The Gap Between Design and Reality#
When you design the notification system, you make assumptions. APNs responds in 50ms. Redis cache hit rate is 95%. Kafka consumer lag stays under 1 second. You run the numbers and conclude: push p95 should be well under 5 seconds.
But those are estimates. Production is not a whiteboard.
Maybe APNs is throttling silently during a celebrity event — your actual response time is 2 seconds, not 50ms. Maybe Redis is under memory pressure and LRU is evicting preference keys — workers are falling back to PostgreSQL on 30% of requests instead of 5%. Maybe a Kafka partition is hot and one consumer is lagging 30 seconds behind.
None of this shows up in your estimates. It only shows up when you measure.
What SLI Actually Means#
SLI stands for Service Level Indicator. It is the actual measured value of the thing your SLO is about.
SLO (target): push p95 < 5 seconds
SLI (reality): actual measured p95 = 3.2 seconds ← this is what you observe
The SLO tells you what you promised. The SLI tells you what you delivered. The only way to know if you're meeting your SLO is to continuously measure the SLI and compare.
The SLOs from the NFR and Their SLIs#
From the NFR, three latency SLOs and one availability SLO:
SLO 1: push p95 < 5 seconds
SLI 1: actual p95 delivery latency for push channel — from Kafka publish to APNs ack
SLO 2: SMS p95 < 30 seconds
SLI 2: actual p95 delivery latency for SMS channel — from Kafka publish to Twilio ack
SLO 3: email p95 < 2 minutes
SLI 3: actual p95 delivery latency for email channel — from Kafka publish to SendGrid ack
SLO 4: intake API 99.99% availability
SLI 4: successful intake requests / total intake requests
Each channel has its own SLI because each has a different SLO and a different delivery path. Aggregating them into one metric would hide channel-specific degradation — push being healthy doesn't tell you SMS is broken.
Why "Is the Worker Running?" Is Not Enough#
The instinct is to check if worker processes are alive. If the push worker pod is running, push is healthy.
This is a health check, and it is useful — Kubernetes uses it to restart crashed pods. But it is not an SLI.
A worker pod can be running while: - APNs circuit breaker is open — no push notifications being delivered - Kafka consumer lag is 5 minutes — notifications arrive 5 minutes late - DLQ depth is growing — failed notifications are accumulating unnoticed
From Kubernetes's perspective: all pods healthy. From the user's perspective: notifications are broken.
SLI measures what users actually experience — did their notification arrive, and how long did it take?

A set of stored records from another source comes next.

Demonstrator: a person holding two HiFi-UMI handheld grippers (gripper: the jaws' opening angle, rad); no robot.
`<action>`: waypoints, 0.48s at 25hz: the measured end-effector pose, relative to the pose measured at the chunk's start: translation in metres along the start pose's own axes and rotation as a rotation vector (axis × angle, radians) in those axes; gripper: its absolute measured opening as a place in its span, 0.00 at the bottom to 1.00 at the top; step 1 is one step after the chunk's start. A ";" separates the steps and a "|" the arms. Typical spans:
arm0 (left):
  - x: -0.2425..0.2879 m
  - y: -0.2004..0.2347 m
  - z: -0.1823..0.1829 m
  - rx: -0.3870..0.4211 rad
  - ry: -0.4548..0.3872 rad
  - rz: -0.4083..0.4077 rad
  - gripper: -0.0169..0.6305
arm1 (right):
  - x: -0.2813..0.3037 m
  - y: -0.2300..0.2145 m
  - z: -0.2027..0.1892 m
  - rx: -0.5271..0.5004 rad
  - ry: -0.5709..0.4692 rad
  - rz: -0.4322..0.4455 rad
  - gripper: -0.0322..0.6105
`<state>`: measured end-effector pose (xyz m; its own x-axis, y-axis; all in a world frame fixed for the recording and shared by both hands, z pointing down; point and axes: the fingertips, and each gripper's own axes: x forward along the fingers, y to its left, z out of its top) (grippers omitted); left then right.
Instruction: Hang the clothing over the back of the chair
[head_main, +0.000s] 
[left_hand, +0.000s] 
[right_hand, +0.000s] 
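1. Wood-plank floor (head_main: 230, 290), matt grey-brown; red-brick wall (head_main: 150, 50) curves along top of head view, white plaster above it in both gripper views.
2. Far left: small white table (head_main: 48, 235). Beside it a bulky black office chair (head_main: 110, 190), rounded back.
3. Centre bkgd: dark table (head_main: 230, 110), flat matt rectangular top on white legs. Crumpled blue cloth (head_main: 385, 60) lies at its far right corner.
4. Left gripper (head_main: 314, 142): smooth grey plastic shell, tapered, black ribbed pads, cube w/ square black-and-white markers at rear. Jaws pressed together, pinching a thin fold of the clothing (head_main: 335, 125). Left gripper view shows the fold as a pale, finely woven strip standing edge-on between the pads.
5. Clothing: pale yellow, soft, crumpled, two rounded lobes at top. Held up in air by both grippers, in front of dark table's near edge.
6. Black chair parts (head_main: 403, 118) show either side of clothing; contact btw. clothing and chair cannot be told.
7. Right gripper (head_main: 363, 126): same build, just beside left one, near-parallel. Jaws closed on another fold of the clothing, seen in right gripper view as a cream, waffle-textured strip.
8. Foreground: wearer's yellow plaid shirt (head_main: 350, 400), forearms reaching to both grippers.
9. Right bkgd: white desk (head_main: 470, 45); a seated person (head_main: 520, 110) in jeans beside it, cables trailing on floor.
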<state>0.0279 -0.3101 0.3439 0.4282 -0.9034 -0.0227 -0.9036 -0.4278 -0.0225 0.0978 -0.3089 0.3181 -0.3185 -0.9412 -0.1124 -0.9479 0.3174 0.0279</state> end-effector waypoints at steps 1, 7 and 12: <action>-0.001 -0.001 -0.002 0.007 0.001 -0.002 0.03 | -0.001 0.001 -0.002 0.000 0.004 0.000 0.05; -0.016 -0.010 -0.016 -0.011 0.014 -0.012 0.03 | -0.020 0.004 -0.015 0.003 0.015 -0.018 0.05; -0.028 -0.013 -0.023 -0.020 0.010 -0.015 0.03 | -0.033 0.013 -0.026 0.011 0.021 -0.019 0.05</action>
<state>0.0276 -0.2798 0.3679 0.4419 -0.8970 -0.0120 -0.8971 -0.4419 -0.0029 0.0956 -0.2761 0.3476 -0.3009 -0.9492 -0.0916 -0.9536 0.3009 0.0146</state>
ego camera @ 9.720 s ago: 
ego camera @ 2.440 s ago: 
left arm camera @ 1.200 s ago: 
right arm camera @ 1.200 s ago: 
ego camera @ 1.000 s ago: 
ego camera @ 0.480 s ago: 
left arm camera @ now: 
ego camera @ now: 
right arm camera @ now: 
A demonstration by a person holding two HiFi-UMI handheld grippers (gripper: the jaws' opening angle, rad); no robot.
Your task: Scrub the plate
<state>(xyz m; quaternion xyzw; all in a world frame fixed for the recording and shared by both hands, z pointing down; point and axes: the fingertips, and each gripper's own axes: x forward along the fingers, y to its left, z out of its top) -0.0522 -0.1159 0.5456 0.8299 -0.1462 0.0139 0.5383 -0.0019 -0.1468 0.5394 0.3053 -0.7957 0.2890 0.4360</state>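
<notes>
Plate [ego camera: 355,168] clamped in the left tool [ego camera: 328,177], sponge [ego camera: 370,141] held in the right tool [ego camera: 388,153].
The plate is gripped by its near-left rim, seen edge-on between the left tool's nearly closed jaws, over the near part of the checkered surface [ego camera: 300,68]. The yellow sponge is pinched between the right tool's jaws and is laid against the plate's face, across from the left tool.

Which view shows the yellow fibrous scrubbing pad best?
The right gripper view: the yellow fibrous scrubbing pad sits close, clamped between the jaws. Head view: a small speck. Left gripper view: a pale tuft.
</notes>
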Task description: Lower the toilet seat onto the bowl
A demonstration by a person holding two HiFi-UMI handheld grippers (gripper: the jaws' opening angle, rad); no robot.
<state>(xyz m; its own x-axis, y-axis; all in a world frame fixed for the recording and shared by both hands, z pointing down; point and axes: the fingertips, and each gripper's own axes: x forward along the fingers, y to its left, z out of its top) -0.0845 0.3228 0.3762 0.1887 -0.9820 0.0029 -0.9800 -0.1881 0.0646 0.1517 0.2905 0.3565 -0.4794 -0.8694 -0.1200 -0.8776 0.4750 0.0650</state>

Notification-Specific SLIs Beyond the NFR#
The NFR SLOs are the core commitments. But a notification system has additional operational SLIs that matter for production health:
Kafka consumer lag — how far behind are workers from the latest message in each topic? Growing lag means workers can't keep up with intake rate.
DLQ depth — how many notifications are sitting in the dead letter queue? Growing DLQ depth means failures are accumulating faster than the retry worker can drain them.
Delivery success rate per channel — what fraction of attempted sends actually succeed? A 95% success rate on push means 5% of notifications silently fail.
External provider error rate — what fraction of APNs/Twilio/SendGrid calls return errors? Rising error rate is an early warning before the circuit breaker trips.
These four operational SLIs are what an on-call engineer checks first when paged at 3am.
Interview framing
"SLO is the promise, SLI is the measurement. For a notification system, the core SLIs are per-channel p95 delivery latency and intake API availability — matching the NFR SLOs. But in production you also need operational SLIs: Kafka consumer lag, DLQ depth, delivery success rate per channel, and external provider error rates. These are the metrics that tell you a problem is developing before users start complaining."